# Is it all about the detail?



## Enthusiast (Mar 5, 2016)

When I listen to symphonies by greater and lesser composers it seems to me that a big difference (between great and lesser) is often made by the inventiveness of the details. A lot of composers can manage to make the main gestures and themes interesting enough but it is compelling detail that makes the real difference. That's how it seems to me. What do you think? Perhaps I am stating the obvious? Or perhaps I am wrong to big up the incidentals?


----------



## mikeh375 (Sep 7, 2017)

Enthusiast said:


> When I listen to symphonies by greater and lesser composers it seems to me that a big difference (between great and lesser) is often made by the inventiveness of the details. A lot of composers can manage to make the main gestures and themes interesting enough but it is compelling detail that makes the real difference. That's how it seems to me. What do you think? Perhaps I am stating the obvious? Or perhaps I am wrong to big up the incidentals?
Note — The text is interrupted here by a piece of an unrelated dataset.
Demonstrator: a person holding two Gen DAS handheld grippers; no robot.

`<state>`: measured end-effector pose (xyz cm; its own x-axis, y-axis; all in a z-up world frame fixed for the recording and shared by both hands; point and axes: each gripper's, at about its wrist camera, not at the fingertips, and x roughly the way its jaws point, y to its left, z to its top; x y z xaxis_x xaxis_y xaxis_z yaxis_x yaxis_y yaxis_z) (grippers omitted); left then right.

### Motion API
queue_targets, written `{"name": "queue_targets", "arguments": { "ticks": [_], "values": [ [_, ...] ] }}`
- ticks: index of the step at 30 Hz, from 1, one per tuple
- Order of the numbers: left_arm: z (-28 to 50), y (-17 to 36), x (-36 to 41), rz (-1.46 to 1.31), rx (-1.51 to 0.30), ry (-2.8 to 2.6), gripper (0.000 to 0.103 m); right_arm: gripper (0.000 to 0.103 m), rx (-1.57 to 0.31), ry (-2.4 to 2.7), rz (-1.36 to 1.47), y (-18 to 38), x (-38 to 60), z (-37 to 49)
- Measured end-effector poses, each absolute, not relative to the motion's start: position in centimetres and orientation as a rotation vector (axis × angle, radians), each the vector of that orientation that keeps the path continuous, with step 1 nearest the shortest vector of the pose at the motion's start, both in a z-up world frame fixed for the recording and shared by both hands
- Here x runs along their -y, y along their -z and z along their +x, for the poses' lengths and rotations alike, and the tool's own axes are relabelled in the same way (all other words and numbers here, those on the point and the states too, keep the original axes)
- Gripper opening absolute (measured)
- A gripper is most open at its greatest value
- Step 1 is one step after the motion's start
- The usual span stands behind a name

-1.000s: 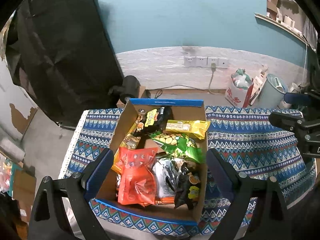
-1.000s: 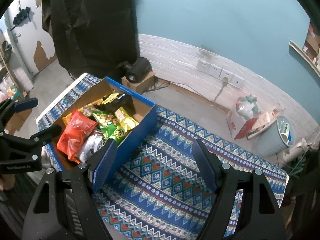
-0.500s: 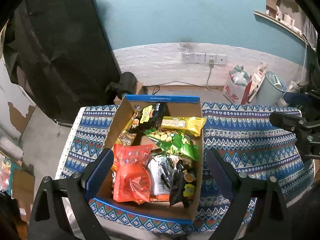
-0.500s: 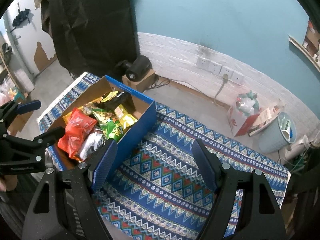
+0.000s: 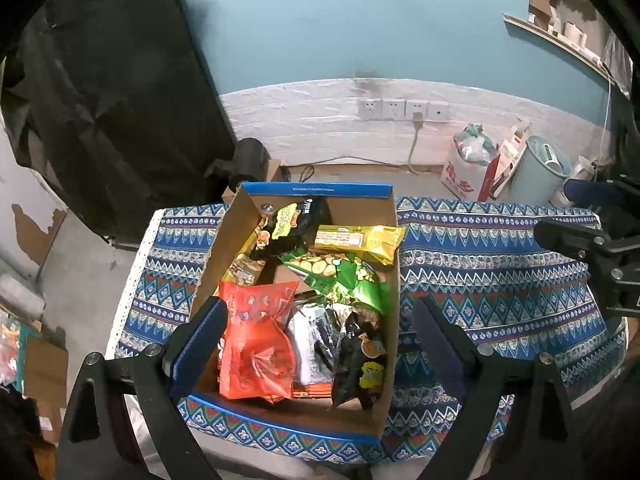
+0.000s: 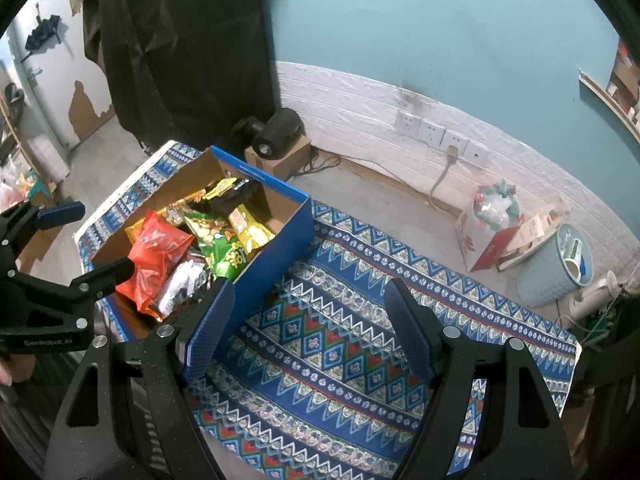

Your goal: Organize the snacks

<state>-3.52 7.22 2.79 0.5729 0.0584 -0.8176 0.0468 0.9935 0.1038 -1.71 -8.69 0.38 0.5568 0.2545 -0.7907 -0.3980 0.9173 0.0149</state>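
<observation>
Cardboard snack box [image 5: 308, 412] on patterned tablecloth [image 6: 332, 344], red packet [image 5: 256, 344] nearest its front wall, green packet [image 5: 340, 276] behind; left gripper [image 5: 316, 340] above box, jaws spread, empty; right gripper [image 6: 308, 324] right of box, jaws spread, empty

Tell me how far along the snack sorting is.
Barely started. All the packets, including the red packet and green packet, still sit in the cardboard box. Both tongs, left and right, are open and empty. Every packet remains to move.
</observation>
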Motion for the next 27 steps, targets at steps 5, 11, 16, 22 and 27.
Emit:
{"name": "queue_targets", "arguments": {
  "ticks": [5,11,16,22,27],
  "values": [
    [-3.44,-2.62,-7.19,0.114,-0.972,-0.007,0.095,0.077,-0.906,-0.387,-0.171,-0.25,8.81,-1.67],
    [-3.42,-2.49,-7.15,0.112,-0.977,-0.007,0.095,0.077,-0.906,-0.387,-0.17,-0.21,8.84,-1.7],
    [-3.32,-2.18,-7.04,0.107,-0.994,-0.001,0.095,0.077,-0.907,-0.387,-0.171,-0.25,8.84,-1.69],
    [-3.36,-2.18,-6.81,0.108,-0.993,0.001,0.095,0.077,-0.906,-0.385,-0.17,-0.21,8.88,-1.66],
    [-3.4,-2.12,-6.54,0.114,-0.995,0.005,0.095,0.077,-0.907,-0.386,-0.171,-0.19,8.95,-1.67]
  ]
}}
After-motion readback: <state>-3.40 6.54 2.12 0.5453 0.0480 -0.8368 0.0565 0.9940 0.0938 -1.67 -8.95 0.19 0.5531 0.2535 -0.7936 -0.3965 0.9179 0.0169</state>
You hit on a key word in composition Enthusiast - invention. It's one thing to have a good theme, and be proficient in all of the expected techniques like advanced harmonic thought, counterpoint, orchestration etc. But it is something else entirely to have the invention to put it all together in cunning, musical and interesting ways. It's a trait in writing that is often overlooked at first, but when you go searching for it, it becomes apparent on every page of a masterwork. 
For example, the clever, inventive finger work in Schumann's piano music, the motor if you like, that impels pieces forward. Or a particular way of scoring that is different or unusual perhaps like a Stravinsky type spacing. Or perhaps a quirky bowing in the strings that goes against what might be considered more standard. All of these things are as much a product of invention as they are musical thought and contribute enormously to the difference between the ordinary and the extraordinary imv (and yours so it would seem..).


----------



## Strange Magic (Sep 14, 2015)

Detail, coupled with great melody, is the huge strength of Brahms' symphonic writing.


----------



## Xisten267 (Sep 2, 2018)

Detail (or at least perceived detail), expression and originality are three key factors in music for me. To any work be considered first rate in my book it must have all these three qualities.


----------



## Becca (Feb 5, 2015)

While I may notice detail, what matters the most to me is that the work seems to 'go somewhere' rather than meandering aimlessly. The ability to think in large AND long term scale is as important in symphonic writing as it is in fiction, and just as hard to find!


----------



## Mandryka (Feb 22, 2013)

Becca said:


> The ability to think in large AND long term scale is as important in symphonic writing


Try telling that to Morton Feldman or John Cage.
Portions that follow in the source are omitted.